Hopefully this gives you a good idea as to why you need to include some type of speed training into your program. When in doubt, train like an athlete. Get fast; get strong; get big; prosper.

4 thoughts on “Dynamic Training

  1. This article was poorly written. It’s just opinion and hear-say with no data or even a solid theory to back it up.
    Not to mention, none of the videos have anything to do with speed work. It’s like someone who has never seen or done speed work wrote this.

  2. The videos have a lot to do with speed work, showing that dynamic speed training will improve the explosivness in your lifts. It doesnt take an idiot to figure out that if you train with speed, then when it comes time for competition of any kind and you need to use that explosive power that you have developed there will be an ample amount there. Its funny that a video of Shane Hamman was used as he is from my hometown, and a very good friend of mine, I have trained with Shane before and he trains with unbelievable dynamic explosiveness in his workouts. I am a former D-1 Offensive Lineman and every workout/practice we did was nothing but explosion and technique. Tons of Squats, Power Cleans, Olympic Cleans, Bench, and Incline. EVERYTHING was done with 100% explosion and when we stepped on the game field having to call on that explosive power and dynamic speed that we had worked to develop was nothing. so no Anonymous (whoever you are) this actually was a pretty well written article. There doesnt need to be much data to back this up it was more or less a common sense theory that is used every day that not many people, especially beginners, would really think about.

  3. They posted video saying “this is proof that dynamic effort training works” but they provided 0 video of actual dynamic effort work.

    They had a theory that says “dynamic effort training works” so they got video of 1 good lifter and said “see, he was successful so it works”. If they really wanted to talk about Shane Hammond doing dynamic effort work they should have put a video of Shane Hammond doing dynamic effort work instead of his record lifts or a long side it.

    I have no idea what the other 2 videos are supposed to support; they are not done explosively and they are not impressive weights.
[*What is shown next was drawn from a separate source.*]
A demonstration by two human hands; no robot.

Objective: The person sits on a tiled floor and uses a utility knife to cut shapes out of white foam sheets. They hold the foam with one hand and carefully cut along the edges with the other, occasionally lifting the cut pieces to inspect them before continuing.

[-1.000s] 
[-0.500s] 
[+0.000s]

Both videos contained heavy conditioning which has nothing to do with dynamic work, explosive strength, or any level of respectable velocity.

    Jay talks about how it is an error to train dynamic at too heavy of a weight or too high of a rep scheme and then proceeded to post a video of just that. Weight that was too heavy to be dynamic and too many reps to be dynamic. There was a clear loss of speed during that set, meaning maximal speed was not maintained the whole time, which is what dynamic effort is supposed to be. Sub-maximal weight at maximal speed.

  4. I agree with the critic here with respect to the videos. At CrossFit Ocean Beach we do a lot of speed and DE work, but we do 8×3, 10×3, 6×2, etc. at 40-50% of 1RM. The dead lift video is a very poor choice – she’s going slow with too much and doing too many reps. You can see her tire and have to pause midway through. Proper speed work would not produce this result.

    That said, I do support the article and the idea of speed work. As CrossFit becomes a sport unto itself, my athletes need to be fast, strong athletes. Doing WODs over and over does not necessarily continue to bring gains to experienced CrossFitters, especially strength gains. Mixing in extra speed and strength work consistently pushes my athletes through plateaus.